» **Record extracts**
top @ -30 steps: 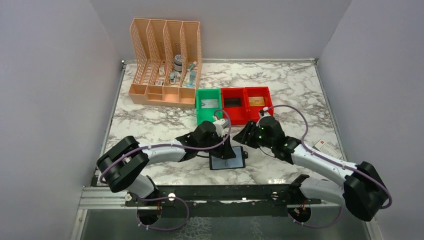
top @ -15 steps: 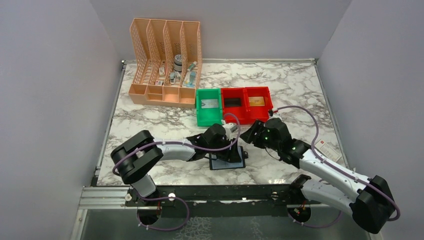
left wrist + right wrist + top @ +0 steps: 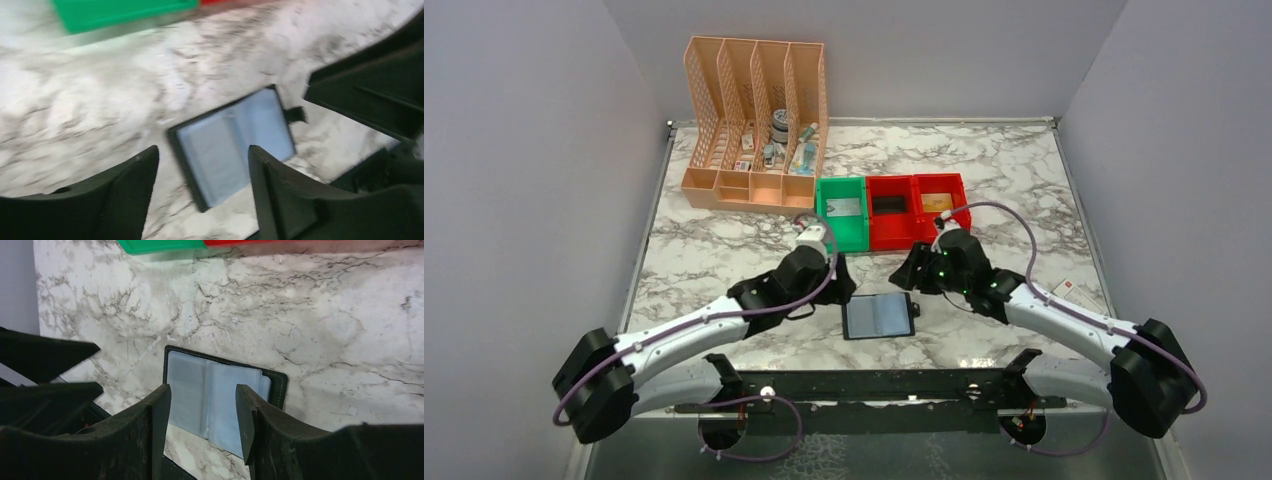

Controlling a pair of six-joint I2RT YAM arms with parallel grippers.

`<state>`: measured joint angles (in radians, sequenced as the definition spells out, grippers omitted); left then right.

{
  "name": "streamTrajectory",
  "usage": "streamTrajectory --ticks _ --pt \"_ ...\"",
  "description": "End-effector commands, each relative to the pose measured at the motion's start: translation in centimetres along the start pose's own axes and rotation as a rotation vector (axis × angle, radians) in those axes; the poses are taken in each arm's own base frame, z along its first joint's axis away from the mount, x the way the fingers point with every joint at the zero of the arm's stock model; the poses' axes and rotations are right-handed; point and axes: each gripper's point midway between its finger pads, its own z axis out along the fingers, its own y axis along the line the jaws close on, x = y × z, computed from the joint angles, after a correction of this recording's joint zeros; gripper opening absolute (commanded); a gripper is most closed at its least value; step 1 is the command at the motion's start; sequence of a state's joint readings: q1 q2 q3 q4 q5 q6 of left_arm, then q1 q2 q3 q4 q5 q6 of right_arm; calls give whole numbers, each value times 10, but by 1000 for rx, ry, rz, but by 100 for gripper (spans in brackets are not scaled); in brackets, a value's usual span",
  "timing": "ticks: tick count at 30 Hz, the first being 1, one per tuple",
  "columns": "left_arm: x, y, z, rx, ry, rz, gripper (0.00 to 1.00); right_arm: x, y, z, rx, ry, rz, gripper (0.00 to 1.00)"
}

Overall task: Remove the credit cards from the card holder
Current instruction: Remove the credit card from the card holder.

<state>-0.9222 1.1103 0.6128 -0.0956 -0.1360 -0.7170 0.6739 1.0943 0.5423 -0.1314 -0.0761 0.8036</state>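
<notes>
The left end effector (image 3: pixel 840 288) has pulled away from the card holder (image 3: pixel 879 316), which it covered half a second ago. It now hangs just beyond the holder's far-left corner and the holder lies fully uncovered. The right end effector (image 3: pixel 912 272) has shifted only slightly and sits just past the holder's far-right corner.

The surface (image 3: pixel 724 250) is white marble with grey veins, enclosed by plain pale grey walls (image 3: pixel 534 180). Beyond the holder stand a green bin (image 3: pixel 842 228) and red bins (image 3: pixel 892 228) in a row. A tan card (image 3: pixel 937 202) lies in the red bin farthest right. Farther back and to the left of the holder stands a peach lattice organizer (image 3: pixel 754 120). Well to the holder's right, a white card (image 3: pixel 1072 291) with a red mark lies on the marble.

The holder rests near the front edge, between the two arms. It is spread open and flat, with a black border, two grey-blue inner panels and a small tab on its right side. The right wrist view shows pale stitching along the border (image 3: pixel 215 395). The left wrist view is blurred (image 3: pixel 235 140).

Both end effectors are spread and empty, and each wrist view shows the holder in the gap between the fingers (image 3: pixel 202 150) (image 3: pixel 202 390).
</notes>
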Motion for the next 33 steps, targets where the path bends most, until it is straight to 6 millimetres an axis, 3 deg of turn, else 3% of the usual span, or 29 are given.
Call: streamTrajectory --ticks 1,7,16,21,33 --pt "1 72 -25 -260 -77 -98 74 11 26 14 -63 61 -99 51" --pt "-10 89 -48 -285 -178 -192 91 37 39 35 97 102 -250 51" --pt "-10 95 -56 -305 -194 -206 96 62 56 57 165 167 -398 52" --pt "-13 93 -55 -304 -190 -201 96 70 41 61 296 182 -418 55" --pt "-14 87 -53 -281 -181 -201 97 99 23 75 332 280 -415 58"
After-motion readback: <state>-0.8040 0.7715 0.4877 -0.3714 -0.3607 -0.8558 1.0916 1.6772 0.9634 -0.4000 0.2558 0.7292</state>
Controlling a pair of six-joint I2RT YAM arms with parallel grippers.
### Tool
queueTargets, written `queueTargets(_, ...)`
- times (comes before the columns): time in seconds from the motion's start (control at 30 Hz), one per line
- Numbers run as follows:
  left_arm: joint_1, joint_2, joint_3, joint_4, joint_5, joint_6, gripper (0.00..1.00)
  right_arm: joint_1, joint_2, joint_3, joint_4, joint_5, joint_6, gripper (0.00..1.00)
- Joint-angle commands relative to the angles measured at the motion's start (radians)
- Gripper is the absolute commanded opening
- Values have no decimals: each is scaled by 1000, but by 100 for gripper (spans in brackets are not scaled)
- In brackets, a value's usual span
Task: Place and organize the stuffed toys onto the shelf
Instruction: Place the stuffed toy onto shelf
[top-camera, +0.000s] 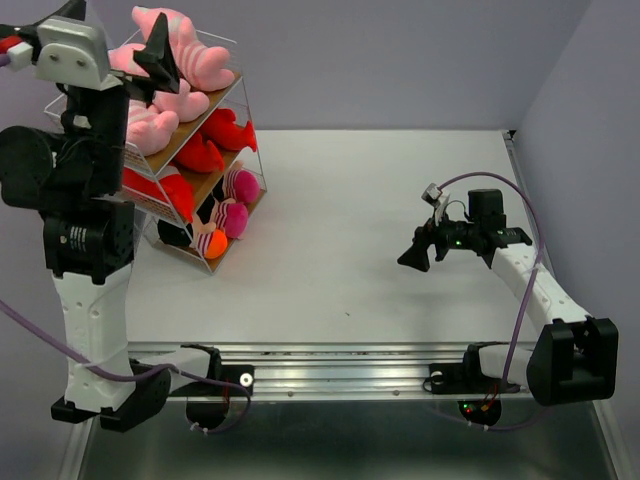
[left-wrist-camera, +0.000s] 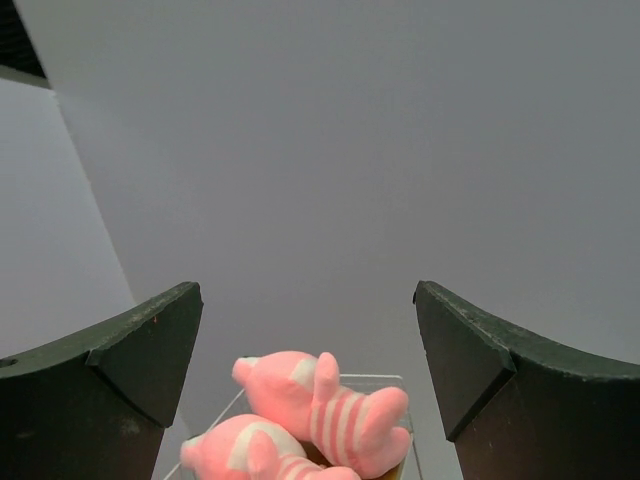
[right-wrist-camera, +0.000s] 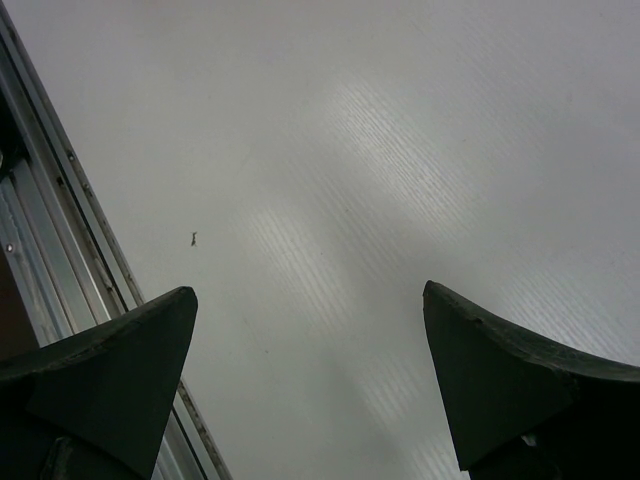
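The shelf (top-camera: 213, 173), a white wire rack with wooden boards, stands at the far left of the table. Pink striped stuffed toys (top-camera: 190, 50) lie on its top tier, red ones (top-camera: 225, 130) on the middle tier, and round pink-striped dolls (top-camera: 228, 215) at the bottom. My left gripper (top-camera: 112, 38) hangs high beside the top tier, open and empty. In the left wrist view, two pink toys (left-wrist-camera: 322, 408) rest on the shelf's top rim (left-wrist-camera: 400, 378), below my open left gripper (left-wrist-camera: 310, 345). Over bare table at the right, my right gripper (top-camera: 418, 250) (right-wrist-camera: 310, 345) is open and holds nothing.
An aluminium rail (top-camera: 340, 362) runs along the table's near edge and also shows in the right wrist view as a rail (right-wrist-camera: 60, 200). Purple walls close in the back and the right side. The white table (top-camera: 350, 210) lies between the arms.
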Motion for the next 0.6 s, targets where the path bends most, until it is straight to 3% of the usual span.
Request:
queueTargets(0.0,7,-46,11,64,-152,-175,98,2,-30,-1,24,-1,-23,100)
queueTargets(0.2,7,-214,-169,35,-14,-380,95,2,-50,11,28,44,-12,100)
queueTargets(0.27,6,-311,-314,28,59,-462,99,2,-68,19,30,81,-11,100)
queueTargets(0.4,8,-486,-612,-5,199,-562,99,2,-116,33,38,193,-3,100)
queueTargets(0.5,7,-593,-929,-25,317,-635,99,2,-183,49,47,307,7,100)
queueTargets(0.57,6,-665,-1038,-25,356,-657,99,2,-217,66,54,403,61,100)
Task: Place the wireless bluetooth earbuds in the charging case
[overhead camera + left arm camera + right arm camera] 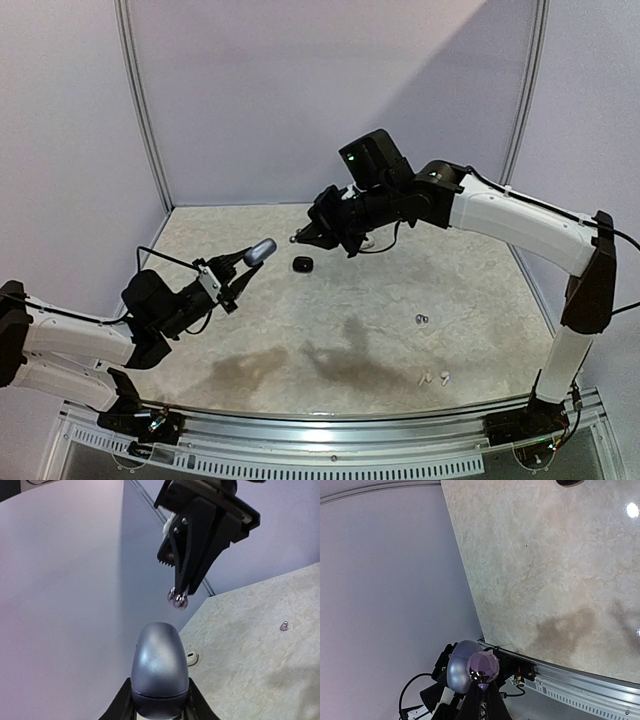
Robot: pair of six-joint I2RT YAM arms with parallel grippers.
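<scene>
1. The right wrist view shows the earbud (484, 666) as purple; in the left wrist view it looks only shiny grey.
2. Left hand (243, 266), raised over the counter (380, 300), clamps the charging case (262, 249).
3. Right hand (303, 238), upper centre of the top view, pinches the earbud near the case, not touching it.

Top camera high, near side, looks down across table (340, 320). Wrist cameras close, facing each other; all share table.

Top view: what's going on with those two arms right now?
The left tool holds a grey-blue charging case up off the table. The right tool pinches a purplish earbud in the air close to it, not yet inserted. A white pair lies on the table.
</scene>
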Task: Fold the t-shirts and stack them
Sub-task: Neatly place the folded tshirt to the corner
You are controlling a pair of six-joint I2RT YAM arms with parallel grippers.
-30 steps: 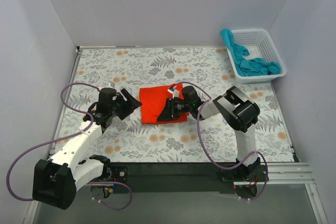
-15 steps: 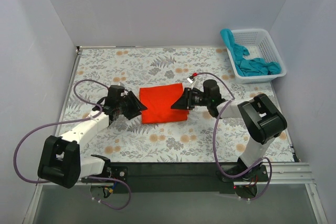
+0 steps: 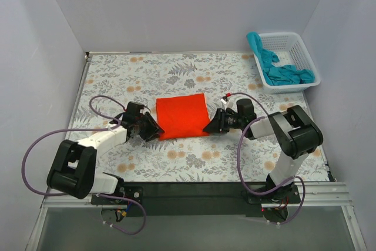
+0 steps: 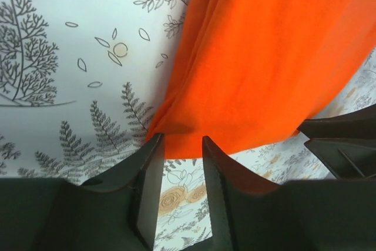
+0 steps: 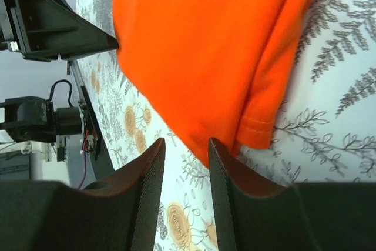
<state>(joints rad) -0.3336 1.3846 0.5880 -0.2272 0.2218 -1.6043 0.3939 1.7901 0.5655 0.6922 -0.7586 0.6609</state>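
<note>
The orange-red t-shirt (image 3: pixel 181 116) lies folded into a flat rectangle at the table's middle. My left gripper (image 3: pixel 156 133) sits low at its near left corner. In the left wrist view the jaws (image 4: pixel 181 145) stand narrowly apart, with the cloth's edge (image 4: pixel 264 57) reaching just between the tips and nothing pinched. My right gripper (image 3: pixel 208 129) is at the near right corner, open (image 5: pixel 187 148), with the shirt's hemmed corner (image 5: pixel 258 127) at its tips. The teal t-shirt (image 3: pixel 281 73) lies crumpled in the basket.
The white lattice basket (image 3: pixel 312 66) stands at the back right corner of the floral tablecloth (image 3: pixel 194 157). Grey walls close in the left, back and right sides. Purple cables loop from both arms over the near table.
The right gripper has drawn back off the shirt to its near right corner. The left gripper has slid in to the near left corner, its jaws narrowing. The shirt now lies flat and uncovered.
</note>
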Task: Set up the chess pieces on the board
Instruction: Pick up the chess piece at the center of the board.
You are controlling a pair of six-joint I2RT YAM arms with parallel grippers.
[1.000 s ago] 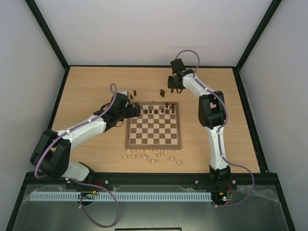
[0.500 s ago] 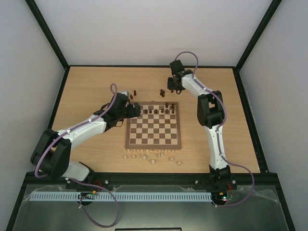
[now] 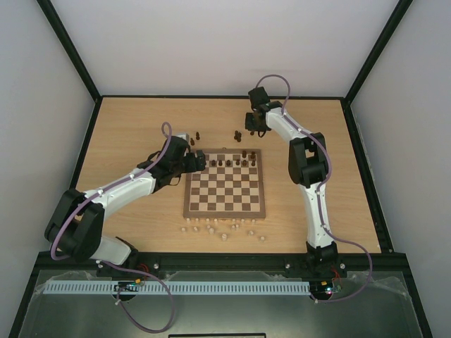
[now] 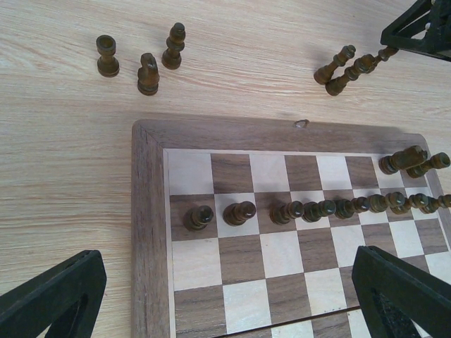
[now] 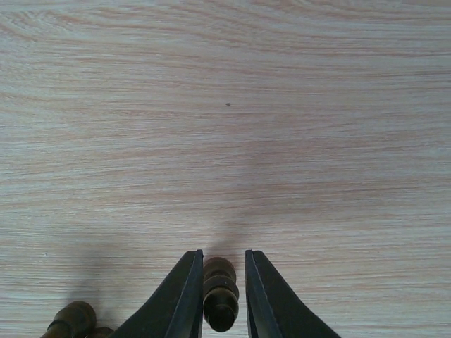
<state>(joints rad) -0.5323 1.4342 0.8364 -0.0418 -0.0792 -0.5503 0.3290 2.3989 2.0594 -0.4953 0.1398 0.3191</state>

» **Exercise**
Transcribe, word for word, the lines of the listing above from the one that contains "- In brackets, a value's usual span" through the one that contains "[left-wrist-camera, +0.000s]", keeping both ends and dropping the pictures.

» **Output for this task**
- In brackets, a value's usual span
Task: Place and organize the stuffed toys onto the shelf
Instruction: Place the stuffed toy onto shelf
[top-camera, +0.000s] 
[left-wrist-camera, +0.000s] 

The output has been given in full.